TASK DESCRIPTION:
Your job with the data below is to output exactly the lines from the one holding "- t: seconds" down to the one holding "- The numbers", both included, and no others.

RECORDS SHOWN:
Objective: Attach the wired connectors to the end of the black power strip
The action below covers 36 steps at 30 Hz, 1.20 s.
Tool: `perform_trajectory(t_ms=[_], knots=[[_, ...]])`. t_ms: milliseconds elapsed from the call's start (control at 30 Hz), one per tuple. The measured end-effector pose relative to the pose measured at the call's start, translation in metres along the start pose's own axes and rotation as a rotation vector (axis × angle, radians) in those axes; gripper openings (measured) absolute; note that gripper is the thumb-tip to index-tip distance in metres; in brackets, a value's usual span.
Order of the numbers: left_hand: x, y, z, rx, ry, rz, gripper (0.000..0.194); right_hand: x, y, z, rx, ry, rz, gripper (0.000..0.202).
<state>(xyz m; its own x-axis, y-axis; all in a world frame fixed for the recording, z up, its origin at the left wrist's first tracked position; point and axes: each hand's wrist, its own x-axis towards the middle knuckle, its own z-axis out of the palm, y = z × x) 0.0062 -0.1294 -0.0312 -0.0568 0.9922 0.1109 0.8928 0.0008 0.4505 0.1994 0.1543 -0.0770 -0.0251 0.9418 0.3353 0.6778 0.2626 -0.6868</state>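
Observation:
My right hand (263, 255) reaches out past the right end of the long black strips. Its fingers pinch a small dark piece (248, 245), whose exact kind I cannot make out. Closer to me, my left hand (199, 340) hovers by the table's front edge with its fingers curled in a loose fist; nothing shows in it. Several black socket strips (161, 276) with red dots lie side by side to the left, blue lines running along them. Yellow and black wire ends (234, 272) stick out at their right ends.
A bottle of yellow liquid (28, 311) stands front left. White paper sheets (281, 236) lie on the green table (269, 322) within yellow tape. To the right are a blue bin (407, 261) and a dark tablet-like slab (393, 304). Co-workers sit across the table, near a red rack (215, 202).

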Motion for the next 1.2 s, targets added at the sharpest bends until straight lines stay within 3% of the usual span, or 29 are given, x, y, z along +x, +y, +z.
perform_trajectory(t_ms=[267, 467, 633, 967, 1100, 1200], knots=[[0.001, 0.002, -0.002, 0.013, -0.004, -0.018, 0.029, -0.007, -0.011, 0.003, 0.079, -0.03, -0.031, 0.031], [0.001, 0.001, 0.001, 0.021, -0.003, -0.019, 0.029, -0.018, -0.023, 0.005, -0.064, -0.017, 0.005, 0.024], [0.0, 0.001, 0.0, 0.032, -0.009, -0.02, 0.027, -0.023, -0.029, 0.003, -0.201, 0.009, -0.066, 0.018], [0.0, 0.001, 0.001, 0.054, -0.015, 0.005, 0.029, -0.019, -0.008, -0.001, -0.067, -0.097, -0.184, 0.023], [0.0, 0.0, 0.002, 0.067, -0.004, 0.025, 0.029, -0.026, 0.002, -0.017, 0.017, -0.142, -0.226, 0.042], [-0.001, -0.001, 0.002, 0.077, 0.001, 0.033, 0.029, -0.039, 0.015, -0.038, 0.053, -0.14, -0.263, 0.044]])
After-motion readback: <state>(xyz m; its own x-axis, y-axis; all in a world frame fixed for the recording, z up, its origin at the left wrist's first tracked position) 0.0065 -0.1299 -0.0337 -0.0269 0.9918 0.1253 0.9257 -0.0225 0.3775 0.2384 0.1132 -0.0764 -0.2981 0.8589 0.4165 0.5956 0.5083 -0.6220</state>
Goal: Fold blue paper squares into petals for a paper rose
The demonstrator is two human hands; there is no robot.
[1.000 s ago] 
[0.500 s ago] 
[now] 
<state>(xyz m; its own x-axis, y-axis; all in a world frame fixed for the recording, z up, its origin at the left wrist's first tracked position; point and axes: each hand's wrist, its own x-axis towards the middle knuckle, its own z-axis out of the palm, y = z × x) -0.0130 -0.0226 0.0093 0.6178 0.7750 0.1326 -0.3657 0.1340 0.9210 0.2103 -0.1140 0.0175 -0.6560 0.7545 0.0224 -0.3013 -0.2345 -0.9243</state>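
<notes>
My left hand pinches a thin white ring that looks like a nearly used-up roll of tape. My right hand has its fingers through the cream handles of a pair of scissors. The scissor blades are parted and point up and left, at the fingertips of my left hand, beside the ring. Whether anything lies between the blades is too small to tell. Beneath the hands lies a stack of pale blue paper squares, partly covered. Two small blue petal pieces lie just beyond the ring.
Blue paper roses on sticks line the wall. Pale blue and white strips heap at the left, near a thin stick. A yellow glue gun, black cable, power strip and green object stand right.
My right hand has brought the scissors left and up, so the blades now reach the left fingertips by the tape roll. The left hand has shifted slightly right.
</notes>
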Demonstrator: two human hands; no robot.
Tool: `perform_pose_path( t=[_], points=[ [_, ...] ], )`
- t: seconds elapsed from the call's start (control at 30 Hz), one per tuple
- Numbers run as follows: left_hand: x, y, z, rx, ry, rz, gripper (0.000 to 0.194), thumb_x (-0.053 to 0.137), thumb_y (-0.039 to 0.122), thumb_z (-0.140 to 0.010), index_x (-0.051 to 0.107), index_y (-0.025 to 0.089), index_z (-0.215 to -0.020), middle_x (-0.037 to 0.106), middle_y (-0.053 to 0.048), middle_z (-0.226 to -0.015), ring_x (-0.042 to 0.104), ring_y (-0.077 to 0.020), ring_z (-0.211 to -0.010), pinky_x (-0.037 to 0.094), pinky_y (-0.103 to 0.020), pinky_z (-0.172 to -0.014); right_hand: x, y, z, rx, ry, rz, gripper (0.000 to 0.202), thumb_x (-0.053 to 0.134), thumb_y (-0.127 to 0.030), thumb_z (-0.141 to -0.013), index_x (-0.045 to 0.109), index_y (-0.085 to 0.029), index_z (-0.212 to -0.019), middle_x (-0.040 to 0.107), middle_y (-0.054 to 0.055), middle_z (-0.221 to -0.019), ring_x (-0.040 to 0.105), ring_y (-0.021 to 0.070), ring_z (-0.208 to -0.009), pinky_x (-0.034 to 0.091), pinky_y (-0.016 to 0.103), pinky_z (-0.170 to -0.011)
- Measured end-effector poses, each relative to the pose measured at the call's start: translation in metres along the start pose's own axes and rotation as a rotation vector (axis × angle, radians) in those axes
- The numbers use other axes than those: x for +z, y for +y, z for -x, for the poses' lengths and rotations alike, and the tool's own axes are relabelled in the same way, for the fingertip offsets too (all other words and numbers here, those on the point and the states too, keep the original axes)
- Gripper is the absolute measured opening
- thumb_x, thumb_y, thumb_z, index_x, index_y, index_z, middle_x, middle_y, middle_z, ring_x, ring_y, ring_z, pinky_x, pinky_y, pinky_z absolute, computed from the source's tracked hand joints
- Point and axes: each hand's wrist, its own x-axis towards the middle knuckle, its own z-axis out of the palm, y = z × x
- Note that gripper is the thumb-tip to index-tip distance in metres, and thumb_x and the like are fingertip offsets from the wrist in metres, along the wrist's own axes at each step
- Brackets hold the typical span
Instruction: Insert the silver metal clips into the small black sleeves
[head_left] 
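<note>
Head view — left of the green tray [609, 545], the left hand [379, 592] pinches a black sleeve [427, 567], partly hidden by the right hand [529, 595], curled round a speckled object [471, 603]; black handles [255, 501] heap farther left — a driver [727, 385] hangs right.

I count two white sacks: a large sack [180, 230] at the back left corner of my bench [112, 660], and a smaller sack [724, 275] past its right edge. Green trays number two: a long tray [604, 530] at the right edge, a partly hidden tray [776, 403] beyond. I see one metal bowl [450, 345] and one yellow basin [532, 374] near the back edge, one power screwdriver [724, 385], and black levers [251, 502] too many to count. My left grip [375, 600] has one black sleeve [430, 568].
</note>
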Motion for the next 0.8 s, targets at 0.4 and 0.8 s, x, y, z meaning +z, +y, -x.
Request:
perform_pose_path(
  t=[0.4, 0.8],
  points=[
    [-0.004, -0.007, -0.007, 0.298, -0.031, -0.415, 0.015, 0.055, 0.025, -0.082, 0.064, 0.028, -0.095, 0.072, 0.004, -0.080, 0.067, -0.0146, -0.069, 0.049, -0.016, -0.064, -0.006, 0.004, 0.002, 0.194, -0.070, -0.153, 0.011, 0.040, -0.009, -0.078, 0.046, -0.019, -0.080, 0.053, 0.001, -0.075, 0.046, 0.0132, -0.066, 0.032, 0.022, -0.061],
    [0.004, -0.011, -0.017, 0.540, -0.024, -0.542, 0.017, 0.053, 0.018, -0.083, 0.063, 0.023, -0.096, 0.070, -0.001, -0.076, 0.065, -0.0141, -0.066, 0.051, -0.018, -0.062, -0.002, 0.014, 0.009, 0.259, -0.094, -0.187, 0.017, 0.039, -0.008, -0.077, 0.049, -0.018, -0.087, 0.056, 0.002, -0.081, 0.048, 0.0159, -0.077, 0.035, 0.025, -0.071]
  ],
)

ANSWER SPACE:
- t: seconds elapsed from the call's start (control at 30 Hz), one per tuple
- Numbers run as follows: left_hand: x, y, z, rx, ry, rz, gripper (0.000 to 0.194), thumb_x (-0.053 to 0.137), thumb_y (-0.039 to 0.122), thumb_z (-0.140 to 0.010), index_x (-0.051 to 0.107), index_y (-0.025 to 0.089), index_z (-0.215 to -0.020), middle_x (-0.037 to 0.106), middle_y (-0.053 to 0.048), middle_z (-0.226 to -0.015), ring_x (-0.042 to 0.104), ring_y (-0.077 to 0.020), ring_z (-0.211 to -0.010), pinky_x (-0.037 to 0.094), pinky_y (-0.103 to 0.020), pinky_z (-0.172 to -0.014); right_hand: x, y, z, rx, ry, rz, gripper (0.000 to 0.202), thumb_x (-0.053 to 0.134), thumb_y (-0.127 to 0.030), thumb_z (-0.141 to -0.013), index_x (-0.045 to 0.109), index_y (-0.085 to 0.029), index_z (-0.212 to -0.019), middle_x (-0.040 to 0.107), middle_y (-0.054 to 0.055), middle_z (-0.221 to -0.019), ring_x (-0.040 to 0.105), ring_y (-0.021 to 0.070), ring_z (-0.208 to -0.009), pinky_x (-0.034 to 0.091), pinky_y (-0.016 to 0.103), pinky_z (-0.170 to -0.011)
- Measured end-effector poses, each relative to the pose measured at the call's start: translation in metres along the start pose's own axes and rotation as a rotation vector (axis × angle, radians) in those axes
- The numbers use other axes than those: x for +z, y for +y, z for -x, for the poses' lengths and rotations alike, and the tool's own axes are relabelled in the same way, for the fingertip offsets too (all other words and numbers here, those on the point and the states too, keep the original axes)

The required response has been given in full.